* _WHAT NEEDS TO BE DONE_
Transcribe each line of the records below exactly, excluding any embedded images.

*-*-*

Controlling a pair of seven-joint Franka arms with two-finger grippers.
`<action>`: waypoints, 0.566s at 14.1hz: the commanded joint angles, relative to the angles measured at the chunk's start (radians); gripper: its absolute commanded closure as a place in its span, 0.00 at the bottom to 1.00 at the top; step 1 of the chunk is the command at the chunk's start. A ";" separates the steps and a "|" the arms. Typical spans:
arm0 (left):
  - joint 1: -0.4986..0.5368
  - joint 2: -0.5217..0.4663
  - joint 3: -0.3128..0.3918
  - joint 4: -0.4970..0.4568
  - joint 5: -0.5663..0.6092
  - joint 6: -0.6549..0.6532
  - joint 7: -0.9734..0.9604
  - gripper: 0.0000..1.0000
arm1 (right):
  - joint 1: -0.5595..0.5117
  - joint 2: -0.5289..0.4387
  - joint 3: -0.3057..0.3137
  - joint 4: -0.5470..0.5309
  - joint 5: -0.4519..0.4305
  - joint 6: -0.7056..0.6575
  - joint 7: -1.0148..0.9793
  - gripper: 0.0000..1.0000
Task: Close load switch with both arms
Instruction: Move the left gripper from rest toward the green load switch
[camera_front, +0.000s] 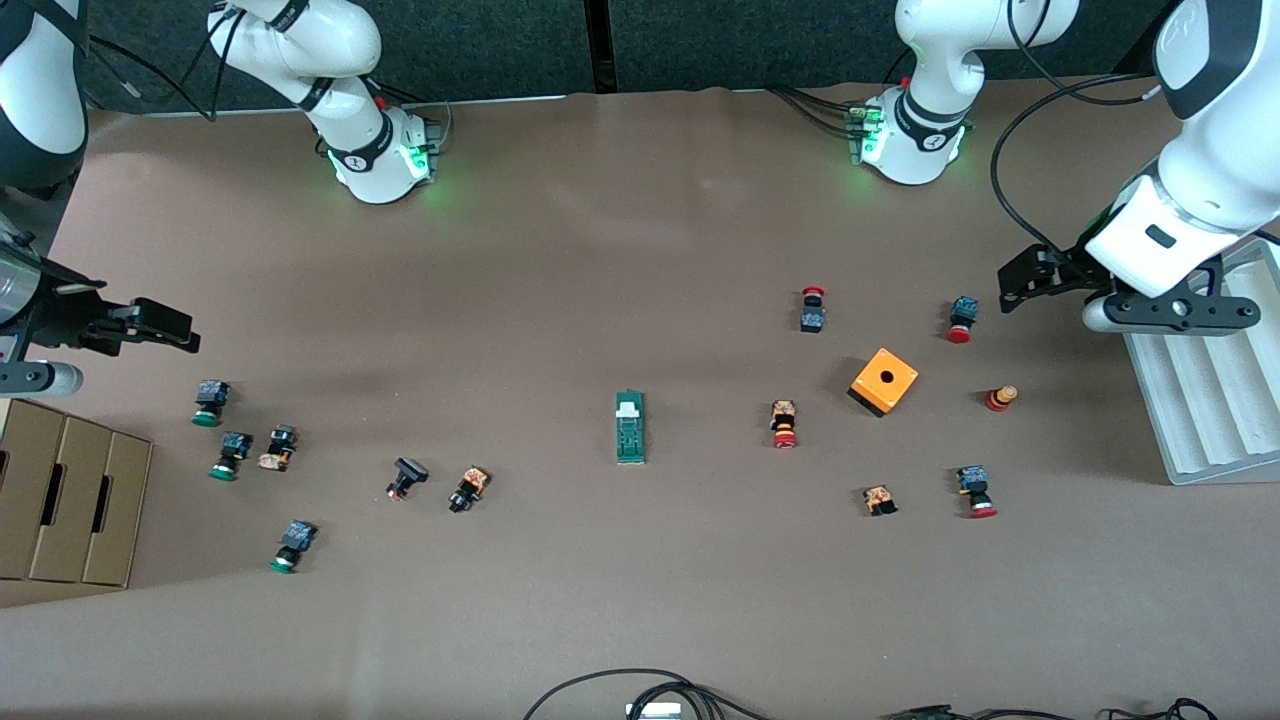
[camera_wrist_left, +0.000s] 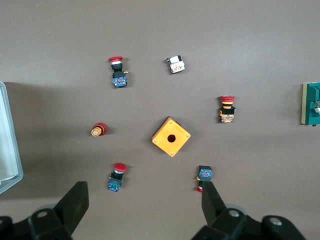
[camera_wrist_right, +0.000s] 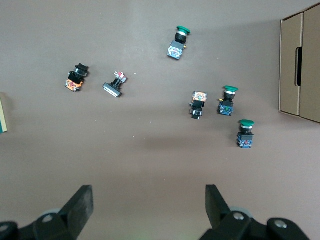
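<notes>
Black grippers (camera_front: 1008, 290) (camera_front: 185, 333) apart, open, aloft.

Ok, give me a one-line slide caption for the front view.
Both arms wait with open grippers, left and right, at the table's ends, while the green load switch lies untouched mid-table.

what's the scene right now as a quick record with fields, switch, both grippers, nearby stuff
load switch: green block, white piece at the end farther from the front camera, lying flat mid-table, untouched
left gripper: open, in the air over the table's left-arm end, beside the white tray, holding nothing
right gripper: open, in the air over the right-arm end, above the green push buttons, holding nothing
orange cube: among the red push buttons
cardboard box: at the right-arm end
</notes>
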 joint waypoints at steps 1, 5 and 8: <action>0.003 0.010 -0.001 0.028 -0.004 -0.020 0.010 0.00 | -0.006 0.005 0.000 0.012 -0.003 -0.003 -0.010 0.00; 0.003 0.023 -0.001 0.037 -0.004 -0.020 0.010 0.00 | -0.001 0.005 0.000 0.012 -0.005 0.000 -0.010 0.00; 0.001 0.024 -0.002 0.043 -0.006 -0.020 -0.001 0.00 | -0.001 0.017 0.000 0.012 -0.005 0.001 -0.010 0.00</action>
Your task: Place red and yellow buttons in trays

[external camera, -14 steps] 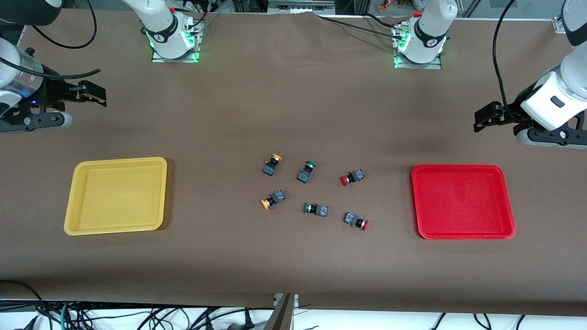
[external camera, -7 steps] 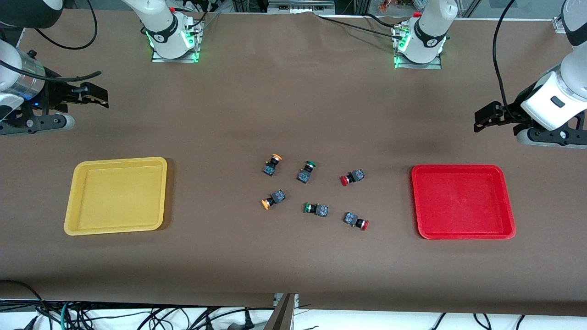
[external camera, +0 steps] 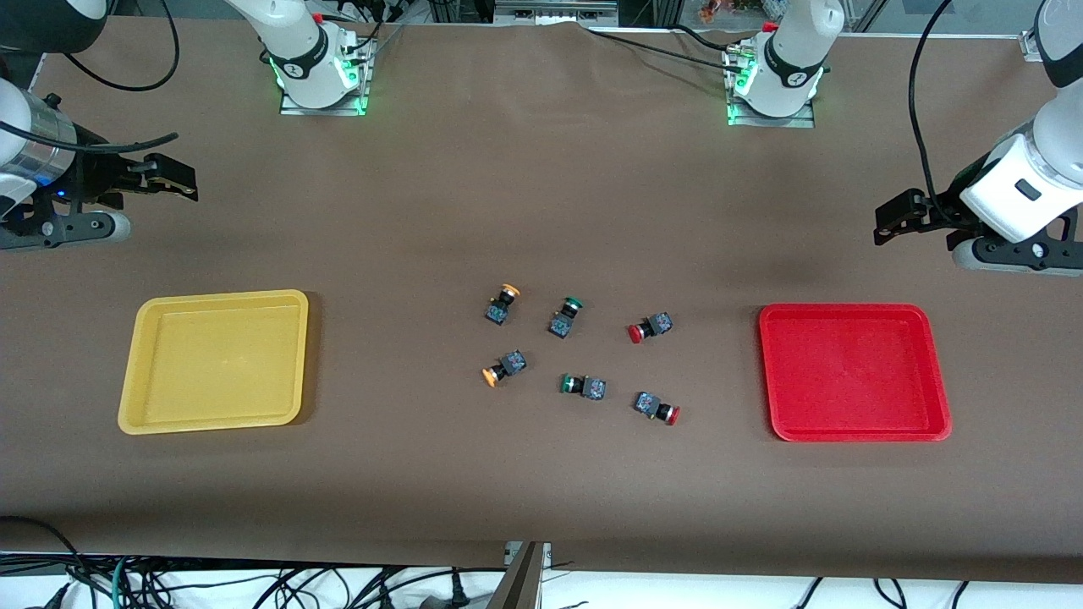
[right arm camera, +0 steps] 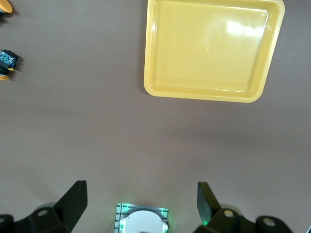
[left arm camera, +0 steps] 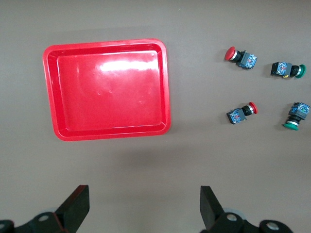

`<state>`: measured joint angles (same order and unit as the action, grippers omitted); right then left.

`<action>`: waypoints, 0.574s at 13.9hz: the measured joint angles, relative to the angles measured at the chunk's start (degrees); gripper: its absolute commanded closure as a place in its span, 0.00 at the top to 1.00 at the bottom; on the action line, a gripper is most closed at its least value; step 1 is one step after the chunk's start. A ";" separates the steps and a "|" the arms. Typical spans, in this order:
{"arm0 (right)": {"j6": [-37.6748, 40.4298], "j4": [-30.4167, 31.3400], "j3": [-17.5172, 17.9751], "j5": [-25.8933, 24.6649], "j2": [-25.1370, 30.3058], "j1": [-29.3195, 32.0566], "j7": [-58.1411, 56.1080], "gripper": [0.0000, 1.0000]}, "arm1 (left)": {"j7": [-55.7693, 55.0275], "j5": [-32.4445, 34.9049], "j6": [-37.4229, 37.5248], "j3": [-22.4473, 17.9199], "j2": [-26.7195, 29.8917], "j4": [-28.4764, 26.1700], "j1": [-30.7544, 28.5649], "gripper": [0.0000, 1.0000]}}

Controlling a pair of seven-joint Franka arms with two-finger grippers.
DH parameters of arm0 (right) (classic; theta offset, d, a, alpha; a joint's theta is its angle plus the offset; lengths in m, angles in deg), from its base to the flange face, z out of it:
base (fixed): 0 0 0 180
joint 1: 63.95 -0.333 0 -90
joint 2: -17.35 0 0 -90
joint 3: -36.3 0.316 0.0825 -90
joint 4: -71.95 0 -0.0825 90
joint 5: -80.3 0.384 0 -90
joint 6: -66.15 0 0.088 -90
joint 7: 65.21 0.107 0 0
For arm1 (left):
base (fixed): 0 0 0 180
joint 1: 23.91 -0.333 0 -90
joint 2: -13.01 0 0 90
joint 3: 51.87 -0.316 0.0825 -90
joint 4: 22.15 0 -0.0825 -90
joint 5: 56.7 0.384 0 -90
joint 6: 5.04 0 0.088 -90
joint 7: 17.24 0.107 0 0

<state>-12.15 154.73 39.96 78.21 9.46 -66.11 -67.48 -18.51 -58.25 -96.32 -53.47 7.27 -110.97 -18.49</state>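
Two yellow-capped buttons (external camera: 503, 304) (external camera: 503, 369) and two red-capped buttons (external camera: 650, 326) (external camera: 658, 408) lie loose on the table's middle. The yellow tray (external camera: 216, 359) lies toward the right arm's end and the red tray (external camera: 854, 372) toward the left arm's end; both hold nothing. My right gripper (external camera: 173, 178) is open and empty, up in the air beside the yellow tray (right arm camera: 214, 48). My left gripper (external camera: 888, 222) is open and empty, up in the air beside the red tray (left arm camera: 107, 90). The left wrist view shows both red buttons (left arm camera: 240, 57) (left arm camera: 241, 113).
Two green-capped buttons (external camera: 567, 316) (external camera: 584, 386) lie among the others, between the yellow and the red ones. The arm bases (external camera: 317, 72) (external camera: 774, 80) stand along the table edge farthest from the front camera. Cables hang below the nearest edge.
The right arm's wrist has shifted slightly over the table's end. The left arm, the buttons and the trays have not moved.
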 measured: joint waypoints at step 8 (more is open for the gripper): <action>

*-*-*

* _RESULT FOR THIS TASK_
Controlling a pair of seven-joint Franka arms with two-finger grippers.
`<action>`: waypoints, 0.566s at 14.1hz: the commanded joint angles, relative to the angles measured at the chunk's start (radians); gripper: its absolute commanded closure as a place in its span, 0.00 at the bottom to 1.00 at the top; step 1 of the chunk is the command at the chunk's start. A ";" separates the steps and a "|" the arms. Typical spans:
arm0 (left):
  - joint 1: -0.4986..0.5368
  - joint 2: -0.5217..0.4663
  - joint 3: -0.3128..0.3918
  - joint 4: -0.4970..0.4568
  - joint 5: -0.5663..0.6092
  - joint 6: -0.6549..0.6532
  - joint 7: -0.9734..0.9604
  - gripper: 0.0000..1.0000
arm1 (right):
  - joint 1: -0.5595..0.5117
  - joint 2: -0.5289..0.4387
  - joint 3: -0.3057..0.3137
  - joint 4: -0.5470..0.5309
  - joint 5: -0.4519..0.4305
  - joint 6: -0.7056..0.6575
  - joint 7: -1.0148..0.9793
  - gripper: 0.0000..1.0000
Task: Close load switch with both arms
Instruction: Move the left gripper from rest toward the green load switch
[camera_front, +0.000s] 
[camera_wrist_left, +0.000s] 
[camera_wrist_right, +0.000s] 
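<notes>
Black grippers (camera_front: 1008, 290) (camera_front: 185, 333) apart, open, aloft.

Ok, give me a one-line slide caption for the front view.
Both arms wait with open grippers, left and right, at the table's ends, while the green load switch lies untouched mid-table.

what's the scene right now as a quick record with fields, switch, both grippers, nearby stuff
load switch: green block, white piece at the end farther from the front camera, lying flat mid-table, untouched
left gripper: open, in the air over the table's left-arm end, beside the white tray, holding nothing
right gripper: open, in the air over the right-arm end, above the green push buttons, holding nothing
orange cube: among the red push buttons
cardboard box: at the right-arm end
</notes>
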 joint waypoints at steps 1, 5 and 8: <action>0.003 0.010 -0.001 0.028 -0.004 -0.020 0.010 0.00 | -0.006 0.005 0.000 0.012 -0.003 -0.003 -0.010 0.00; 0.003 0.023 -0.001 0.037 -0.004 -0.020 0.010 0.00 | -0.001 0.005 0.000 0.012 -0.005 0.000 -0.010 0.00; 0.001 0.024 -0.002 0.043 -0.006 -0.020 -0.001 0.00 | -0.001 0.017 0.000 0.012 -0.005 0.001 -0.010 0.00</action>
Your task: Place red and yellow buttons in trays

[external camera, -14 steps] 
[external camera, -7 steps] 
[external camera, +0 steps] 
[right arm camera, +0 steps] 
[left arm camera, +0 steps] 

`<state>`: measured joint angles (same order and unit as the action, grippers omitted); right then left.

`<action>`: waypoints, 0.574s at 13.9hz: the measured joint angles, relative to the angles measured at the chunk's start (degrees); gripper: its absolute commanded closure as a place in its span, 0.00 at the top to 1.00 at the bottom; on the action line, a gripper is most closed at its least value; step 1 is one step after the chunk's start. A ";" separates the steps and a "|" the arms. Typical spans, in this order:
{"arm0 (right)": {"j6": [-37.6748, 40.4298], "j4": [-30.4167, 31.3400], "j3": [-17.5172, 17.9751], "j5": [-25.8933, 24.6649], "j2": [-25.1370, 30.3058], "j1": [-29.3195, 32.0566], "j7": [-58.1411, 56.1080], "gripper": [0.0000, 1.0000]}, "arm1 (left)": {"j7": [-55.7693, 55.0275], "j5": [-32.4445, 34.9049], "j6": [-37.4229, 37.5248], "j3": [-22.4473, 17.9199], "j2": [-26.7195, 29.8917], "j4": [-28.4764, 26.1700], "j1": [-30.7544, 28.5649], "gripper": [0.0000, 1.0000]}}

Controlling a pair of seven-joint Franka arms with two-finger grippers.
DH parameters of arm0 (right) (classic; theta offset, d, a, alpha; a joint's theta is its angle plus the offset; lengths in m, angles in deg), from its base to the flange face, z out of it:
base (fixed): 0 0 0 180
joint 1: 63.95 -0.333 0 -90
joint 2: -17.35 0 0 -90
joint 3: -36.3 0.316 0.0825 -90
joint 4: -71.95 0 -0.0825 90
joint 5: -80.3 0.384 0 -90
joint 6: -66.15 0 0.088 -90
joint 7: 65.21 0.107 0 0
For arm1 (left):
base (fixed): 0 0 0 180
joint 1: 23.91 -0.333 0 -90
joint 2: -13.01 0 0 90
joint 3: 51.87 -0.316 0.0825 -90
joint 4: 22.15 0 -0.0825 -90
joint 5: 56.7 0.384 0 -90
joint 6: 5.04 0 0.088 -90
joint 7: 17.24 0.107 0 0

<state>-12.15 154.73 39.96 78.21 9.46 -66.11 -67.48 -18.51 -58.25 -96.32 -53.47 7.27 -110.97 -18.49</state>
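Two yellow-capped buttons (external camera: 503, 304) (external camera: 503, 369) and two red-capped buttons (external camera: 650, 326) (external camera: 658, 408) lie loose on the table's middle. The yellow tray (external camera: 216, 359) lies toward the right arm's end and the red tray (external camera: 854, 372) toward the left arm's end; both hold nothing. My right gripper (external camera: 173, 178) is open and empty, up in the air beside the yellow tray (right arm camera: 214, 48). My left gripper (external camera: 888, 222) is open and empty, up in the air beside the red tray (left arm camera: 107, 90). The left wrist view shows both red buttons (left arm camera: 240, 57) (left arm camera: 241, 113).
Two green-capped buttons (external camera: 567, 316) (external camera: 584, 386) lie among the others, between the yellow and the red ones. The arm bases (external camera: 317, 72) (external camera: 774, 80) stand along the table edge farthest from the front camera. Cables hang below the nearest edge.
The right arm's wrist has shifted slightly over the table's end. The left arm, the buttons and the trays have not moved.
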 measured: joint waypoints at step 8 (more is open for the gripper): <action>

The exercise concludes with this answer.